Intel® High Level Design
Support for Intel® High Level Synthesis Compiler, DSP Builder, OneAPI for Intel® FPGAs, Intel® FPGA SDK for OpenCL™
697 Discussions

Multiple reflexive access from channel

KYENS
Beginner
2,949 Views

My program works very well while emulating,

but when it comes to compiling the kernel to get the html report,

the compiler gives me this error

 

Compiler Error: Multiple reflexive accesses from channel c0[0][0]

Error: Optimizer FAILED.

 

Is there any way to resolve this problem?

0 Kudos
1 Solution
HRZ
Valued Contributor III
2,628 Views

Multiple channel call sites are now allowed in the compiler (since v17.1 I think), even though I would personally avoid them.
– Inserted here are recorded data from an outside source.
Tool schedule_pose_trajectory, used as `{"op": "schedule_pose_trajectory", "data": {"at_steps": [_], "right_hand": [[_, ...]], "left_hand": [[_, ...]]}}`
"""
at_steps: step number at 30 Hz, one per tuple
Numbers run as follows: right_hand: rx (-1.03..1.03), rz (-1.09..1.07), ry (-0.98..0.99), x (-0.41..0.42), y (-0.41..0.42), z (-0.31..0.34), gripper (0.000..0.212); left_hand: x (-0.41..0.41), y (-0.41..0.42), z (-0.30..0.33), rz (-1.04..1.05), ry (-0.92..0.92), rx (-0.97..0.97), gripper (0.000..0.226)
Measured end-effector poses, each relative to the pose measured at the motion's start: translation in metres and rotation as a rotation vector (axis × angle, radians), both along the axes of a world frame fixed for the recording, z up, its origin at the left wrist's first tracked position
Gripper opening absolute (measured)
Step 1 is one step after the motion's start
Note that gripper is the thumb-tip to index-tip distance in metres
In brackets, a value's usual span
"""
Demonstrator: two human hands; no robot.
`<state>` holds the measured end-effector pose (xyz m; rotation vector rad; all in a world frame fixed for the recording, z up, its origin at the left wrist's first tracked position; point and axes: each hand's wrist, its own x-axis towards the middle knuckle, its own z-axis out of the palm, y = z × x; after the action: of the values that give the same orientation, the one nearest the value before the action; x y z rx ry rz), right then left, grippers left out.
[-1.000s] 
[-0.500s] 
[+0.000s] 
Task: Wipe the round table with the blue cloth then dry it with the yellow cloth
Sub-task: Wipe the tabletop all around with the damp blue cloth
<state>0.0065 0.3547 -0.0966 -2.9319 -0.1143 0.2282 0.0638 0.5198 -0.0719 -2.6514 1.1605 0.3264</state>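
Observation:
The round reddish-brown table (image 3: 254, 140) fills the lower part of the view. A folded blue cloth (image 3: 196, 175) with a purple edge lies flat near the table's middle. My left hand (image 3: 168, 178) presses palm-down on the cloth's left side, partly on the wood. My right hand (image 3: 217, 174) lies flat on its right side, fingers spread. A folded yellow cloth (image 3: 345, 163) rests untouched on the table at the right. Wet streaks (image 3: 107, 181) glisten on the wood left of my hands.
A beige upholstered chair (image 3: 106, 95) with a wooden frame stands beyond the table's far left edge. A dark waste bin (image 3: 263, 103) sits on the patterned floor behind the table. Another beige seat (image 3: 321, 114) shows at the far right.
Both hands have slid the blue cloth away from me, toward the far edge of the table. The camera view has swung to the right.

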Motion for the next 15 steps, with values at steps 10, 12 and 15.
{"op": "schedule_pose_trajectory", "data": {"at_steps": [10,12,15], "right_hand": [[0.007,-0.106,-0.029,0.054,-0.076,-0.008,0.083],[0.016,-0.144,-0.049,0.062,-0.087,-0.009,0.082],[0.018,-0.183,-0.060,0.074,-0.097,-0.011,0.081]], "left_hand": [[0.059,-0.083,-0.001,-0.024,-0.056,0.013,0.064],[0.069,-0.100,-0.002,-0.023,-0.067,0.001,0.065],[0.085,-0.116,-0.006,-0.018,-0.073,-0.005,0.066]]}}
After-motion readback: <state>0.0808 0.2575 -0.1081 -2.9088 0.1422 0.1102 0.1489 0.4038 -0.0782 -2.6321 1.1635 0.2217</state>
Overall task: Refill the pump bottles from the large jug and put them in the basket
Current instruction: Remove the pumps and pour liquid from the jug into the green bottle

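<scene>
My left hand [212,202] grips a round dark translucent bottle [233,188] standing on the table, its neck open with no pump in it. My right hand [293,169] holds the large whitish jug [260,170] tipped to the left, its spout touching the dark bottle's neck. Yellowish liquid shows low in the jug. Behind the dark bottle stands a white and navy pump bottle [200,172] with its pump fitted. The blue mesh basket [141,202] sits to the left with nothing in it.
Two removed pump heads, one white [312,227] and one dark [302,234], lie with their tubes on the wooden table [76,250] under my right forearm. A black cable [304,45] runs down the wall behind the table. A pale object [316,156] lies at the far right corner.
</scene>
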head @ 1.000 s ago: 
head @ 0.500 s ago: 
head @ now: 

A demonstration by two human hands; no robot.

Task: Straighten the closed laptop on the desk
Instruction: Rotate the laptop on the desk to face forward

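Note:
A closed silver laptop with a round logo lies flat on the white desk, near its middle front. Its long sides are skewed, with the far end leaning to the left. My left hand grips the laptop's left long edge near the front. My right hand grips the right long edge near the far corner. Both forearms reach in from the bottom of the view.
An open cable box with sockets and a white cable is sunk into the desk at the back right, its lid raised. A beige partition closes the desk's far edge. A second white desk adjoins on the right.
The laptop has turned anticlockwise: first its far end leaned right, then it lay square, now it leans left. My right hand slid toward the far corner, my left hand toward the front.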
However, I think the problem in your case is that you might have data circling in the chain of reads and writes in the merge_tree kernel, which, coupled with the fact that you also have multiple call sites per channel, makes the design impossible to implement on hardware. If you can avoid multiple call sites per channel altogether, that would likely fix the problem. However, as it is, it is difficult to pinpoint the problem considering the complexity of the channel operations. One point I can add is that you can probably use a struct to merge the two writes in lines 17 and 18, and the reads in 35 and 36, into one pair of write and read, and maybe even use a set of different channels for those altogether. As long as the channel depth is small (<16 indexes), you do not need to worry about the channel's area overhead since it will be implemented using registers (instead of Block RAM), and you can use as many channels as necessary to avoid reusing the same channel with multiple call sites.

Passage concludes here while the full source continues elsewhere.